Jung et al.  detected 490 japonica preferentially expressed genes and 104 indica preferentially expressed genes using 983 Affymetrix rice array data sets that comprising 595 indica data sets and 388 japonica data sets from public databases. Since they ignored tissue type in their analysis, detected jiDE genes were all global type jiDE genes.
Davidson et al.  performed RNA-seq in eight visually similar developmental stages of reproductive tissues and leaves from Brachypodium distachyon, Sorghum bicolor, and rice, whose last common ancestor was 45–60 mya [38–41]. They observed that there was no significant enrichment of diverged expressions for higher Ka/Ks orthologs . This observation was the same as in the array study between rice and Arabidopsis , and changed-tissues type DE genes in our study.
There are contradictory reports that broadly expressed genes have either more conserved expression  or less conserved expression  than specifically expressed genes. Our observations were that the number of global DE genes was independent of expression tissue specificity and that changed-tissues DE genes were over-represented among tissue specifically expressed genes (Fig. 2b). Liao and Zhan  measured expression divergence between human and mouse genes in 26 tissues calculating Pearson’s correlation coefficient between them as if there was no silent tissue, and overall expressions of tissue specifically expressed genes were more similar than those of broadly expressed genes. As mentioned by Piasecha et al. , both Euclidean distance and Pearson’s correlation coefficient of expression intensities are dependent on expression tissue specificity, and underestimate expression divergence of specifically expressed genes, because many silent or low expressed tissues cause similar overall expression between tissue specifically expressed homologous genes.

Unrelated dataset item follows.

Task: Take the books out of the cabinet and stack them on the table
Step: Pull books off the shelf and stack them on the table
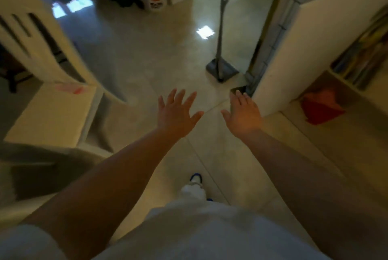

TE-related genes were over-represented in global jiDE genes and cis-QTL mainly regulated global MZDE genes. More than half of TE-related genes were differentially methylated between japonica Nipponbare and indica 93-11 . Epigenetic differences in cis-regulatory regions and within genes would make a large contribution to global DE genes. We did not observe negative selection by pleiotropic effects on global jiDE genes, because global jiDE genes were not enriched in tissue specifically expressed genes.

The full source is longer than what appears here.